### Task
Below are some records. Quote exactly the lines from the one that contains "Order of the" through the last, both included, and leave out the pictures.

Saved entries
··········

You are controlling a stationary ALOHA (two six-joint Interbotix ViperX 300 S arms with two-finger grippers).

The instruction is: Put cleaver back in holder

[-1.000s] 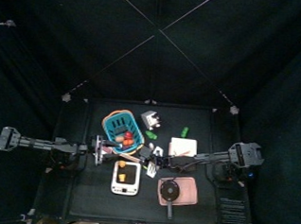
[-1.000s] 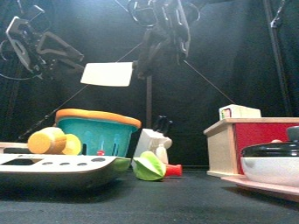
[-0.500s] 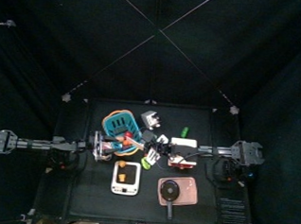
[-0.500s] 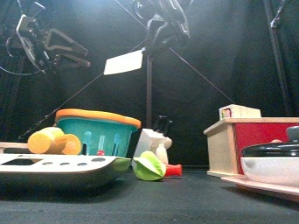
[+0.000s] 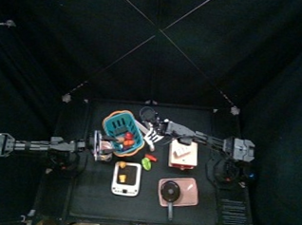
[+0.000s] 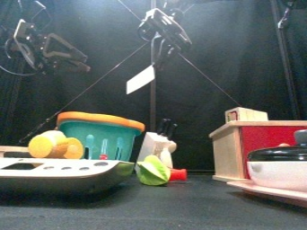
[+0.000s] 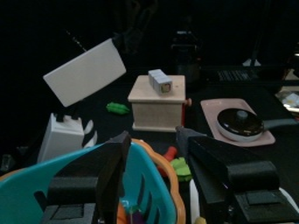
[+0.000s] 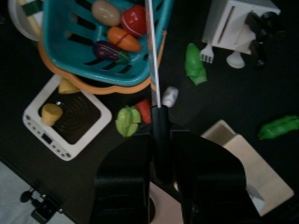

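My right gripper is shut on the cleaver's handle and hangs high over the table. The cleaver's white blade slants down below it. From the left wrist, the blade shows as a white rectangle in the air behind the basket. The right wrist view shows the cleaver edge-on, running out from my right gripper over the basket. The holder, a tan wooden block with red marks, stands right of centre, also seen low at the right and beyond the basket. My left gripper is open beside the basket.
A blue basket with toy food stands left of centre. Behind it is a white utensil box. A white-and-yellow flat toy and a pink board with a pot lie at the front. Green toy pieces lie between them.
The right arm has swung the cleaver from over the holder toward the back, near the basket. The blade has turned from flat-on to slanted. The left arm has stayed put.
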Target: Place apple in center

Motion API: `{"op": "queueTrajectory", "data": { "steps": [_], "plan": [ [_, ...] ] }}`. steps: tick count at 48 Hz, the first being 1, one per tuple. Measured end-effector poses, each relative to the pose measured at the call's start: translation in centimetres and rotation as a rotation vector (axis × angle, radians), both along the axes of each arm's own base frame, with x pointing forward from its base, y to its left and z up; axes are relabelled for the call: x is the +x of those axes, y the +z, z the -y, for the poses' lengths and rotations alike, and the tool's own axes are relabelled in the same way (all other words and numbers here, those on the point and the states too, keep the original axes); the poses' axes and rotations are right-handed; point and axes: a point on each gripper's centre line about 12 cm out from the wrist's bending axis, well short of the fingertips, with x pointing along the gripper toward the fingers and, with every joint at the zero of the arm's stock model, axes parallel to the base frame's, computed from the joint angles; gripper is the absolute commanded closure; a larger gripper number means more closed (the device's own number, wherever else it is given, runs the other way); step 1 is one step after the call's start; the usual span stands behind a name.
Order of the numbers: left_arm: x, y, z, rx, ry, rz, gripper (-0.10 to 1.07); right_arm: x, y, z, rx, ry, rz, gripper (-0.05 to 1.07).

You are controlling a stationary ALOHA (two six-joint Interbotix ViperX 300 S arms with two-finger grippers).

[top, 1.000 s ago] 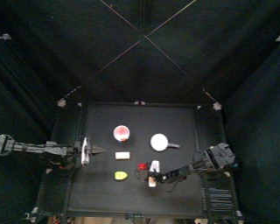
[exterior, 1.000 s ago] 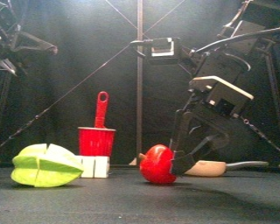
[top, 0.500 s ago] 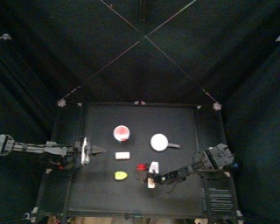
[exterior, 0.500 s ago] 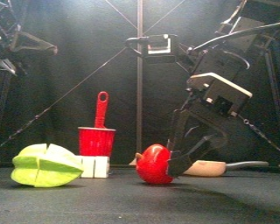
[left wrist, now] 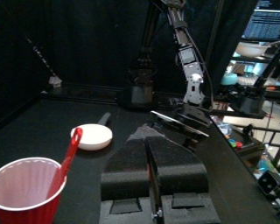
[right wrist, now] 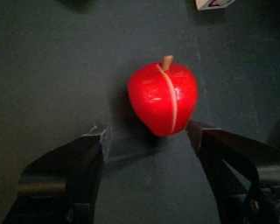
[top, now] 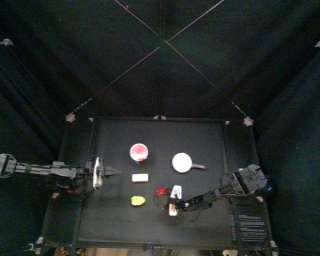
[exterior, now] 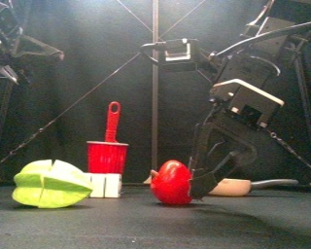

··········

### Answer to this exercise
Order of the numbers: left_arm: x, y, z, rx, ry, rz, gripper (-0.10 to 1.07); right_arm: x, y, z, rx, ry, rz, gripper (-0.05 to 1.07).

You are controlling a stationary ALOHA (two six-joint Interbotix ViperX 300 S arms with two-finger grippers).

[top, 1.000 s ago] 
[exterior, 1.000 s ago] 
[top, 0.500 s ago] 
[exterior, 0.500 s ago] 
[left wrist, now] 
[right wrist, now] 
[top, now] 
[exterior, now] 

No additional response is required.